By Peter Baker and Ann Scott Tyson
Washington Post Staff Writers
Monday, March 31, 2008; A15
President Bush heads to Europe today to try to rescue the faltering mission in Afghanistan, and key NATO allies plan to meet his demands for more forces with modest troop increases, though not by as much as U.S. military officers say is needed to put down a stubborn Taliban insurgency.
France has signaled it will announce at this week's NATO summit that it will send another 1,000 troops to Afghanistan, while Britain plans to send about 800 more and Poland has already promised another 400. But Germany and others refuse to contribute additional ground forces, and the United States may have to increase its own commitment to make up the shortfall, U.S. and European officials and analysts said.

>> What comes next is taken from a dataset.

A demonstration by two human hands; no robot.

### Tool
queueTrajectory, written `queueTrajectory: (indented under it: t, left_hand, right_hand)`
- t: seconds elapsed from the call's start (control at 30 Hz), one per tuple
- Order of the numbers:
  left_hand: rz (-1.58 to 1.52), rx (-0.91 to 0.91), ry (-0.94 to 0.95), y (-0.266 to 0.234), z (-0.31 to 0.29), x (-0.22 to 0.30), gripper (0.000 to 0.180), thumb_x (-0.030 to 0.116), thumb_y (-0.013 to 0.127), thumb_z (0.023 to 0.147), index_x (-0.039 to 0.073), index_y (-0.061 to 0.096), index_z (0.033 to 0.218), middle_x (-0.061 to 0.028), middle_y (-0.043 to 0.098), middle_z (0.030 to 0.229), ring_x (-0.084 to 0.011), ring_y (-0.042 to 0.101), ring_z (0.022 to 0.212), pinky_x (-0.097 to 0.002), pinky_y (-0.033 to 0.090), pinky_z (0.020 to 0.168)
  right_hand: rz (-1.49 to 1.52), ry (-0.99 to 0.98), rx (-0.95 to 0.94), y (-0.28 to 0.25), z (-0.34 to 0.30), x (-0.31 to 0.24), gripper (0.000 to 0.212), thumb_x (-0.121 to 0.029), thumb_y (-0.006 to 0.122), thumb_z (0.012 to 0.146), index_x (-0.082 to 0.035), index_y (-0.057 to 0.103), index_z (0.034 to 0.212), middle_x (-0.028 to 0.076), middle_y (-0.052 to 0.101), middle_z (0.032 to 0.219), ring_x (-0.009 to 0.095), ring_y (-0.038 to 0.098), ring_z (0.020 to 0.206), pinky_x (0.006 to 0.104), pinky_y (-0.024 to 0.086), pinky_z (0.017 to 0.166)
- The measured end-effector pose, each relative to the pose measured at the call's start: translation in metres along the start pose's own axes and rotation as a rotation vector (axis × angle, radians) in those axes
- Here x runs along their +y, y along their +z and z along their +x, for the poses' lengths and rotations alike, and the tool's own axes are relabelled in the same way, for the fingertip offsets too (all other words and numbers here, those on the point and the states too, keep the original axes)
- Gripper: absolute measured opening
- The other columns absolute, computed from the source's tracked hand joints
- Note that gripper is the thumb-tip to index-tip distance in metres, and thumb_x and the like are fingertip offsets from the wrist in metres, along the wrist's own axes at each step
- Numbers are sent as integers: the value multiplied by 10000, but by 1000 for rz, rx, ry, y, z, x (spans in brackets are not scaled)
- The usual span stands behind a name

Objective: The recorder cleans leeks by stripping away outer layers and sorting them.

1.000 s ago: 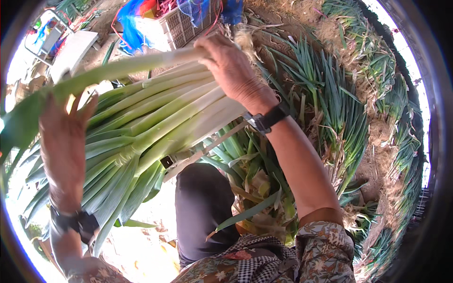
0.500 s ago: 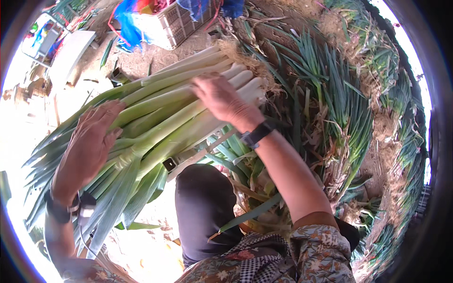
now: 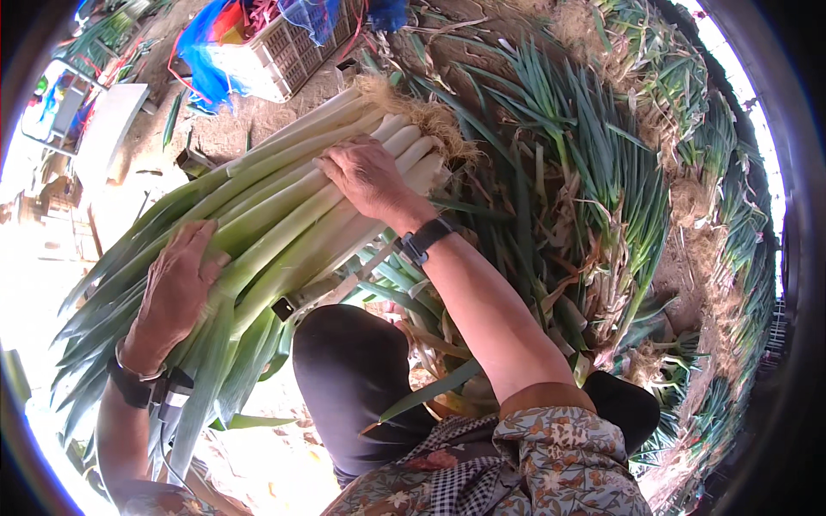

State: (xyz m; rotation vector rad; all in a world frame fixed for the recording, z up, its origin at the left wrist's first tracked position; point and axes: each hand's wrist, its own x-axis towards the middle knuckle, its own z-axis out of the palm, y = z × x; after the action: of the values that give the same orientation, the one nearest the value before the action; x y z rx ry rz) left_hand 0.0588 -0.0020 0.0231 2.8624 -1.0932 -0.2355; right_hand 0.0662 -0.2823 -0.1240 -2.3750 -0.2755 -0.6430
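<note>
A thick bundle of leeks (image 3: 284, 196) lies slantwise before me, white root ends at the upper right and dark green leaves fanning to the lower left. My right hand (image 3: 366, 176) is curled over the white stalks near the roots, fingertips hooked round one of them. My left hand (image 3: 176, 288) presses on the bundle where the stalks turn to leaves, its fingers bent together round that side. Beneath the stalks, a metal bar (image 3: 344, 285) with a black end shows beside my knee. The undersides of the leeks are hidden.
At the top stands a pale plastic crate (image 3: 288, 64) with blue netting over it. Heaped leeks (image 3: 594, 172) lie on the ground to the right, with another long row (image 3: 731, 241) beyond. A white board-like seat (image 3: 107, 125) stands at the upper left.
My right hand has moved left and its fingers have settled on the stalks. The left hand, spread flatter before, now bends closer round the bundle. The whole view has shifted slightly.
</note>
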Motion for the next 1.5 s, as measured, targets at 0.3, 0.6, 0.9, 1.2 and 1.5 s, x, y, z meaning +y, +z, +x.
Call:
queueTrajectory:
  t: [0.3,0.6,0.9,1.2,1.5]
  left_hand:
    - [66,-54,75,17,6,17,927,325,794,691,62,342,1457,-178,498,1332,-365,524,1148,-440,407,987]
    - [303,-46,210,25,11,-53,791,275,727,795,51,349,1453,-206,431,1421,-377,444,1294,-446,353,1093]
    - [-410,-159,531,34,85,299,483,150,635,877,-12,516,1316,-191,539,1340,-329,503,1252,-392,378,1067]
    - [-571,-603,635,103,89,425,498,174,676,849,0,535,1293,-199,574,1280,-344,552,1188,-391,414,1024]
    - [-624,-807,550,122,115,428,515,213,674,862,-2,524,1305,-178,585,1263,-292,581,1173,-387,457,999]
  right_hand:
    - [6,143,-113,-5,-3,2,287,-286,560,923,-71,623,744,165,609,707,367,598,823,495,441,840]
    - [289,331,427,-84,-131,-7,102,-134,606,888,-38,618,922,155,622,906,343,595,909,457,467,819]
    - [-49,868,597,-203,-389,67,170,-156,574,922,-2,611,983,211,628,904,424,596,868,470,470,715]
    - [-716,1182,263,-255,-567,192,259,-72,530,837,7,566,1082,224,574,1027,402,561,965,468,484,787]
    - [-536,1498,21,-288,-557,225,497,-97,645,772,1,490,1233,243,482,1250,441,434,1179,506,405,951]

The friction over force levels underscores a philosophical divide between the United States and its allies over the best approach in Afghanistan more than six years after U.S.-led forces toppled the Taliban government -- and, more broadly, over the future of the NATO alliance. The summit in Bucharest, Romania, which begins Wednesday, will also test the allies over issues such as NATO enlargement, missile defense and the relationship with an increasingly muscular Russia.
Nothing on the agenda is more important to Bush's legacy than turning Afghanistan around. "It's very clear that we all need to do more," national security adviser Stephen J. Hadley said last week. "The president's message is going to be one of the importance of success in Afghanistan, the need for all countries to make it a priority, the need for us to develop a more integrated strategy for success and the need for all of us to do more."
Gen. Dan K. McNeill, top commander of the NATO-led international force, has already sent the alliance a similar message in starker terms: Provide more troops or accept a longer war. "I'd like the NATO allies and their non-NATO partners in this alliance to properly resource this force," he said in a recent interview at his Kabul headquarters, "and absent that, that they adopt the patience and will for a slower pace of progress."
McNeill estimated that it will be necessary to maintain at least the current foreign force level in Afghanistan -- now about 55,000, including 27,000 U.S. troops among NATO and non-NATO forces -- for at least three to five years until Afghan security forces are ready to take over. It will take that long for Afghan forces to obtain the airplanes, helicopters and other logistical support they need to be fully independent, he said.
Also important would be lifting the restrictions each nation sets on what its forces can do. On the wall beside McNeill's desk is a chart detailing the various restraints, with columns labeled "Prohibited" and "Yes, but . . . ." McNeill said he repeatedly asks foreign governments to lift limits temporarily. "I'm batting about .500," he said. In a war, he added, "it's not a good average."